I recognize Demon in many of my school friends in rural Oregon: bright, hard-working children who were swamped by educational failures and the collapse of well-paying factory jobs. Many of these friends are now dead, and they both suffered greatly and inflicted great suffering on others.
We have utterly failed to address the national scandal of one million overdose deaths since 2000. Millions of households are shattered by interrelated pathologies of addiction, homelessness, family breakdown, chronic pain, mental illness and simple loneliness. Kingsolver brilliantly maps out this national failure and its human cost.
“The Tyranny of Merit,” by Michael Sandel, was ahead of its time in 2020 in dissecting the way educated elites are oblivious to pain among the less educated.
Sandel is an eminent Harvard philosopher yet offers a blistering critique of the way elites pat themselves on the back for rising because of advantages on the basis of supposed merit and then perpetuate systemic unfairness. His book underscores the way elite condescension prompts resentment of higher education and antagonizes many who lack a B.A. — a majority of the electorate.
He cites evidence that elites aren’t less prejudiced than other people; it’s just that they are prejudiced against different people — those with less education.
“Disdain for the less educated is the last acceptable prejudice,” Sandel has written.
“Ours Was the Shining Future,” by David Leonhardt, explores the erosion of the American dream and is blunt about ways in which liberals have failed to do enough to support labor unions and improve education outcomes. Elites also downplayed the toll of crime on communities, Leonhardt argues, even though low-income Americans were particularly victimized by it.
Leonhardt, a colleague of mine at The Times, also examines liberal failures on immigration — one of the issues that particularly explains the rise of the nationalist right in both the United States and abroad. He notes that immigration of low-wage workers clearly benefits professionals, providing gardeners and nannies, while probably hurting some low-education American workers (though not as much as conservatives claim). He says that Democrats used to favor a middle ground on immigration but that in recent years they opened the gates even as ordinary workers signaled again and again that they wanted tighter limits.

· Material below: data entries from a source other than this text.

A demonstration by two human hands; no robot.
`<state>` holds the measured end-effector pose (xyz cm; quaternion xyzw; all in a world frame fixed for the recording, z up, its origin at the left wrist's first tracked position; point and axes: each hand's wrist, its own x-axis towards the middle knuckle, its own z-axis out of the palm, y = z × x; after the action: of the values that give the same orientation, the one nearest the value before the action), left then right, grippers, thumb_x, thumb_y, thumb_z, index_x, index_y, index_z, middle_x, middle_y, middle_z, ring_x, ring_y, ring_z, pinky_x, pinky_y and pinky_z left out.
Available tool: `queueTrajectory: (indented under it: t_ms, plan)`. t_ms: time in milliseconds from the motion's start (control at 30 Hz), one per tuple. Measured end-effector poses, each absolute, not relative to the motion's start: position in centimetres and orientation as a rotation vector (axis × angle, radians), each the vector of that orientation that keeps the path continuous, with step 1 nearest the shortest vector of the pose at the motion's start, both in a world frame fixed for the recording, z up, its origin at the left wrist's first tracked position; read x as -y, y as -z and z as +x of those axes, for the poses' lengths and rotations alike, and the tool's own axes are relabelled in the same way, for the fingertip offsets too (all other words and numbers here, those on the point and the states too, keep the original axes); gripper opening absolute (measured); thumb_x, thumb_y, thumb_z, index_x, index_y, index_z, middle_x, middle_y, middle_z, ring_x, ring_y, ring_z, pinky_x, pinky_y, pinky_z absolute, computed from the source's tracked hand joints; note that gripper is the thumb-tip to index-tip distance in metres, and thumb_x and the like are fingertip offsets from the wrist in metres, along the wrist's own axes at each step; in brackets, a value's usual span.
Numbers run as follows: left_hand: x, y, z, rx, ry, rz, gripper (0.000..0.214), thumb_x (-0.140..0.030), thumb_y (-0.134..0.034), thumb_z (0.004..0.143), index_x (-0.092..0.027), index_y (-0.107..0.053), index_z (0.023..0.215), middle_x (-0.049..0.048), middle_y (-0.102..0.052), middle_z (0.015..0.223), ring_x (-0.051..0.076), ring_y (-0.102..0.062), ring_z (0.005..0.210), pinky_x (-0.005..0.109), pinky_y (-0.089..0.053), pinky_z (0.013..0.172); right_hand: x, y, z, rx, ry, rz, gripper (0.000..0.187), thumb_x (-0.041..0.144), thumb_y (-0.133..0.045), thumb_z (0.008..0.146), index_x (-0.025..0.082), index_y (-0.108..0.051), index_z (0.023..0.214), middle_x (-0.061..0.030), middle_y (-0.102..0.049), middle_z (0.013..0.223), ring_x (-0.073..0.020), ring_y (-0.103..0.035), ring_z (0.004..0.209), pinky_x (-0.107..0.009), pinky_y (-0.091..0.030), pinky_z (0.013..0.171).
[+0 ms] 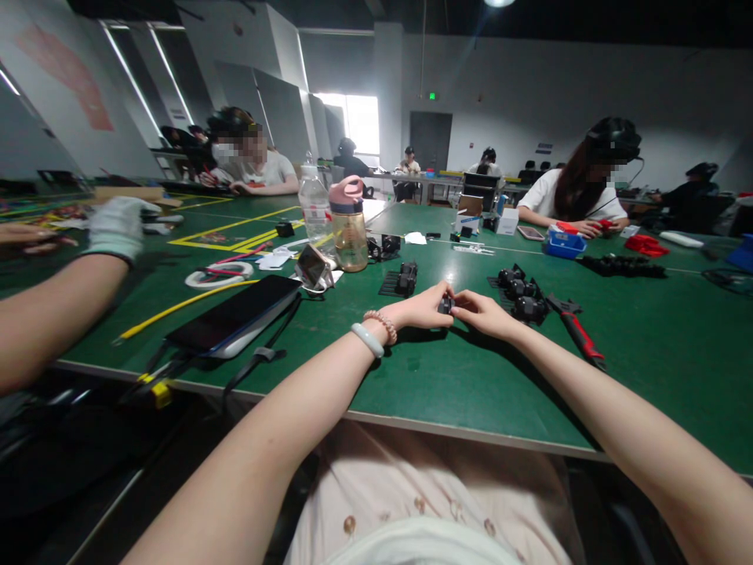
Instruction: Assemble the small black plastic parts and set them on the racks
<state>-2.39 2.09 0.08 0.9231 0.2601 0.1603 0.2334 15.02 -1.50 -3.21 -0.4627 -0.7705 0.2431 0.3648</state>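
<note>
Both my hands meet over the green table, around a small black part that the fingers partly cover. My left hand grips it from the left; a beaded bracelet and a pale bangle circle that wrist. My right hand pinches at its right side with thumb and fingertips. Just beyond my left hand lies a black piece with comb-like prongs. Right of my right hand is a cluster of similar black parts, beside red-handled adjustable pliers or a wrench.
A phone-like black device lies at the left near the table edge, with cables. Behind it stand an amber bottle and a clear bottle. A co-worker's gloved hand reaches in from the left. A blue bin sits far right.
</note>
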Motion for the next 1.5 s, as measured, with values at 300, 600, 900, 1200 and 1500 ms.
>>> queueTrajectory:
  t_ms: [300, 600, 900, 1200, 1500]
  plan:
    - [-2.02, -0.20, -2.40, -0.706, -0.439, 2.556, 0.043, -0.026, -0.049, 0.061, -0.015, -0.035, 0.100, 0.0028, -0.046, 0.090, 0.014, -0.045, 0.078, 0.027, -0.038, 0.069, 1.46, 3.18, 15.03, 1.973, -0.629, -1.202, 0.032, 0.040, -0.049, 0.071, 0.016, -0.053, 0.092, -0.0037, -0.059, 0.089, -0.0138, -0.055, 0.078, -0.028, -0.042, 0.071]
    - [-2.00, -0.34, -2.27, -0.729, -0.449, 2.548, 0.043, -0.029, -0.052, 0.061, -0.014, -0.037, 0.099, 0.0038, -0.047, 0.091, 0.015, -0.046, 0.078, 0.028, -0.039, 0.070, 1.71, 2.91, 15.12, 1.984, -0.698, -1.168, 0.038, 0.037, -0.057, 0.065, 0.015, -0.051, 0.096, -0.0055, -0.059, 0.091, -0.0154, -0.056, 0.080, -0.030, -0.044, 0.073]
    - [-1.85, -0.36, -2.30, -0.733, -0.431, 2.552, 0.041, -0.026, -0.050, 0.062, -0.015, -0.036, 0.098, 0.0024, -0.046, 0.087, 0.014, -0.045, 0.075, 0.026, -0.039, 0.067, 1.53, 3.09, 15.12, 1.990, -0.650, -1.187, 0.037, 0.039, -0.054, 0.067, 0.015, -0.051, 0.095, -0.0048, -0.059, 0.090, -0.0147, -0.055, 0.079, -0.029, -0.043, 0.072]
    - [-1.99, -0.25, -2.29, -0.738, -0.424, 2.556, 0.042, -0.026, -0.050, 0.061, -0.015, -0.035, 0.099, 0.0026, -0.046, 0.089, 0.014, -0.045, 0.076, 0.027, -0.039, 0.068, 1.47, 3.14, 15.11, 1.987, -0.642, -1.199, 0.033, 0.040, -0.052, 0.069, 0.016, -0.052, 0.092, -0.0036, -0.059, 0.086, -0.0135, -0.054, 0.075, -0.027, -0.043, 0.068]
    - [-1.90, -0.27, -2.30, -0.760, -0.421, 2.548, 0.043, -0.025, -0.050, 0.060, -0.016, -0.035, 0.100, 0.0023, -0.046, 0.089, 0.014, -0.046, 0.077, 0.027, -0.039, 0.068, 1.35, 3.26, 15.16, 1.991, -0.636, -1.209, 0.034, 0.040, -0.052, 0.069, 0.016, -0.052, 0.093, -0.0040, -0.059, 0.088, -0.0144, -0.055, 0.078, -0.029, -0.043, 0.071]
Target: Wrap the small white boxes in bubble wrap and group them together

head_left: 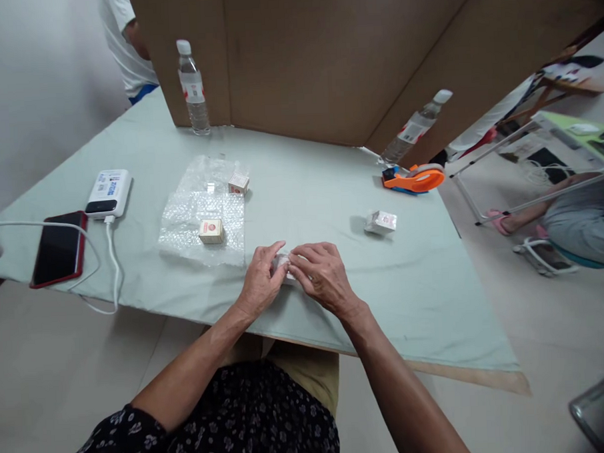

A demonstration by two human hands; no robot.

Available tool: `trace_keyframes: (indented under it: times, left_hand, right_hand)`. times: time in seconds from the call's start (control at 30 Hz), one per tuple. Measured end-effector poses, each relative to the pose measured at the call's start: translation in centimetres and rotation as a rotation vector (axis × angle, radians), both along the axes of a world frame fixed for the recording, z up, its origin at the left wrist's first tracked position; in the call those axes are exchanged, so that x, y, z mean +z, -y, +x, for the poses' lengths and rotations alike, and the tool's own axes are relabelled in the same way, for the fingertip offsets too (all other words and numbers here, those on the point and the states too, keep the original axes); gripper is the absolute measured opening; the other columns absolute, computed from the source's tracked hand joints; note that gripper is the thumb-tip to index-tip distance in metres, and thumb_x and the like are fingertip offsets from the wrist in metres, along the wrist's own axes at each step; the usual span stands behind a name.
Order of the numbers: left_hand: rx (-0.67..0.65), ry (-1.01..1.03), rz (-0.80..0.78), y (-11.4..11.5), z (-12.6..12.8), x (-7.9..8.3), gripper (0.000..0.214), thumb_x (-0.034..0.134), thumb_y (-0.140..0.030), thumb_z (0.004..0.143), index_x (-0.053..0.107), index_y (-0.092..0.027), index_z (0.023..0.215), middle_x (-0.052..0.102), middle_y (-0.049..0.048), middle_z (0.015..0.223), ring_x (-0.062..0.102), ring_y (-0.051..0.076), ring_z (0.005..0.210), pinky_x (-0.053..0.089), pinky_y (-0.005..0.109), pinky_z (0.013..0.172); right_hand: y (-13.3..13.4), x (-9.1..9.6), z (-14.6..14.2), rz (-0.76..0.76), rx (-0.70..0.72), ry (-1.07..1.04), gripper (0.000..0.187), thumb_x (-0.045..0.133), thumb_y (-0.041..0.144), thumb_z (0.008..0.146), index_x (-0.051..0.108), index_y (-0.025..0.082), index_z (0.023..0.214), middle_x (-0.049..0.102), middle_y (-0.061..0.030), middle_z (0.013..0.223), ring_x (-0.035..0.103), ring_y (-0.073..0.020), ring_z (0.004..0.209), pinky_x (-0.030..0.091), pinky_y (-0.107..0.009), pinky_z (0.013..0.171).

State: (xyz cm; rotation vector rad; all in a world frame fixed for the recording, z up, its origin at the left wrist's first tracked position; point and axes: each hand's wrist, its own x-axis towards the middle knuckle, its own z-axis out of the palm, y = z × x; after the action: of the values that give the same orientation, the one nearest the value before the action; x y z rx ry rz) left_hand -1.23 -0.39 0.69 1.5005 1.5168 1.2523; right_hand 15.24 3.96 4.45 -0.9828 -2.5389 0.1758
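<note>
Near the table's front edge, a small whitish box sits between my two hands, mostly covered by the fingers. My left hand grips its left side with thumb and fingers. From the right, the bent fingers of my right hand press on its top and side. Whether this box has a wrapping is hard to make out. To the left, a small cream box with a red mark rests on a sheet of bubble wrap. Another small box stands at the sheet's far right edge. A box in clear wrap lies to the right.
An orange tape dispenser lies at the right edge. Two water bottles stand before a tall cardboard panel. On the left are a white power bank, its cable and a phone. Other people are partly visible beyond the table.
</note>
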Motion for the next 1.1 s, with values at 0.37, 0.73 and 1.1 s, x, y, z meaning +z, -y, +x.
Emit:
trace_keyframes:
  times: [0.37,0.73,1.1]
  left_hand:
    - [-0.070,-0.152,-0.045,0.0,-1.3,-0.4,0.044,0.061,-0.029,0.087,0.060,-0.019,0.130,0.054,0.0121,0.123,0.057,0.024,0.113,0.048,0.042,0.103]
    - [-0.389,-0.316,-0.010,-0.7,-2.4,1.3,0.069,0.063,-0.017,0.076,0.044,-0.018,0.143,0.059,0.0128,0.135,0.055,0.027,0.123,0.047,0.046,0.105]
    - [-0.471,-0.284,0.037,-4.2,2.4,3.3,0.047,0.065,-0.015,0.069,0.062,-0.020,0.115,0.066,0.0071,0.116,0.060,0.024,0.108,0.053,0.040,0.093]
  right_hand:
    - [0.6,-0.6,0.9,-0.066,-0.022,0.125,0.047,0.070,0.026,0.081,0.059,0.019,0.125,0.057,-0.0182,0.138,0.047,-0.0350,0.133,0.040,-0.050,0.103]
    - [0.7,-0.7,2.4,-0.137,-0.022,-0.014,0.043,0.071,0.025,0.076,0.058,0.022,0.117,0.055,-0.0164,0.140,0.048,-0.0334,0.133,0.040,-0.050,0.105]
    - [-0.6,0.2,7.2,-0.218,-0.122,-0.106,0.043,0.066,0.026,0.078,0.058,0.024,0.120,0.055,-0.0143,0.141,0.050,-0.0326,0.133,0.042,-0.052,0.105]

For all the failures of the left over the years, I have no doubt that liberal policies on the whole are better for the disenfranchised and for the country. Obamacare and Medicaid help families like Demon’s, yet Republicans are now poised to slash Medicaid. The economy grows faster under Democratic presidents than under Republicans. Life expectancy is longer in blue states than in red states.
Yet these realities are lost when Democrats, in the name of inclusiveness, behave in ways that many voters perceive as excluding them. Too often, we wag our fingers at working-class voters rather than embrace them.
A Times/Ipsos poll last month suggested that Americans see the Democratic Party today as an unappealing alternative to Trump. They think Republicans are grappling with issues they actually care about — immigration, the economy and taxes — while Democrats obsess about social issues that are lower priorities.
To compete, Democrats have to recover the public trust. And a starting point is to spend less time deploring Americans we disagree with and more time listening to them. These books may help.